Lysander, el hermano menor de Sech, entró en la habitación con pasos decididos, abriéndose paso entre los centinelas. Su rostro, joven y hermoso, se encontraba fruncido por una irritación fingida.

—Apártense, voy a pasar a ver a mi hermano.

—Pero mi Señor, Lady Altea ordenó que no se molestara al Rey.

—¿Insinúas que yo soy una molestia para mi hermano? —Lysander elevó el tono, cargándolo de amenaza.

—No, mi Señor. Jamás diría algo así.

—Entonces apártate. Deja de meterte en mi camino. Muy pronto yo seré tu próximo Rey Alfa, y será a mí a quien debas lealtad.

—Pero la Señora dijo que...

—¡Me importa un carajo lo que haya dicho la abuela! Quiero ver a mi hermano y eso es lo que haré.

Pasó corriendo, sin siquiera detenerse a mirar a los guardias. Cuando estuvo frente al cuerpo inerte de Sech, una risa malvada y fría brotó de sus labios.

—Miren nada más a quien tenemos aquí, al Rey Alfa caído. Luces patético, hermanito. No eres ni la sombra de lo que fuiste. Y todo porque, ¿por qué? Porque fuiste débil con tu familia.

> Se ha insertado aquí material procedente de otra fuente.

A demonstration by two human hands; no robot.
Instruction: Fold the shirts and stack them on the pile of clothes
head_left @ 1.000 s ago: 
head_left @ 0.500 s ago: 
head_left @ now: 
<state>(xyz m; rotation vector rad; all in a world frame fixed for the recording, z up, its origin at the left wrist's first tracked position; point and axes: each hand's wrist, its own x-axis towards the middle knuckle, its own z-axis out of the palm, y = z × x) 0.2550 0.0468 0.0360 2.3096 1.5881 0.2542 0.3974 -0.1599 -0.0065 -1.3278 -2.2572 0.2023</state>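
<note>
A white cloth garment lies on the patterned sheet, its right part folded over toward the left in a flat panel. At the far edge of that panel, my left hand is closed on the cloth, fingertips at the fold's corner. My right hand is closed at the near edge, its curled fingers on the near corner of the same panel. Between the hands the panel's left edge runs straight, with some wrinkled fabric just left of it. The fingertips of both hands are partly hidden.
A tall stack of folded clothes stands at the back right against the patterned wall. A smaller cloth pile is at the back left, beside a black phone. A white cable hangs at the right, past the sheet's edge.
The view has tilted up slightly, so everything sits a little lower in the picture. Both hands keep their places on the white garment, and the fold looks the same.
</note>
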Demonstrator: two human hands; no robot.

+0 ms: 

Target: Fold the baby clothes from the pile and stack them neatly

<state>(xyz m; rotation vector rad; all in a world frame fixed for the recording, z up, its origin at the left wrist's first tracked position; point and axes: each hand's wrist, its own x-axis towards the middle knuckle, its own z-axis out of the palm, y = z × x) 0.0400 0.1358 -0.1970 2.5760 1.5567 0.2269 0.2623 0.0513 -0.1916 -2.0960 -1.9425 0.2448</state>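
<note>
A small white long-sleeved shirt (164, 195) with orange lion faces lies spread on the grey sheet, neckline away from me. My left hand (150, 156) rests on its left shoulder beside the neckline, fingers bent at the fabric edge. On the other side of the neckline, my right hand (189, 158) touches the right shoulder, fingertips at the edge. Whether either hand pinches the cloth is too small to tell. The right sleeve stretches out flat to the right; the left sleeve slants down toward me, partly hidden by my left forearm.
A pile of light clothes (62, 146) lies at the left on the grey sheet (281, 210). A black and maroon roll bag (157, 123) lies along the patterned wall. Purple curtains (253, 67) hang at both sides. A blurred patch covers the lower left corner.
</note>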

Te confiaste, y aquí tienes las consecuencias.

Se acercó a la cama, sacando de entre sus ropas una pequeña jeringa de cristal con un líquido oscuro.

—Es hora de inyectarte una vez más tu medicina. Tranquilo, no dolerá mucho... por ahora —soltó sarcásticamente.

Dejó caer de un solo pinchazo el contenido de la inyección. El rostro de Sech permaneció inmutable, sin un parpadeo, sin un gemido. Lysander escondió la jeringa y se marchó tan rápido como había llegado, sin dignarse a volver a mirar el cuerpo que una vez había sido el más poderoso del reino.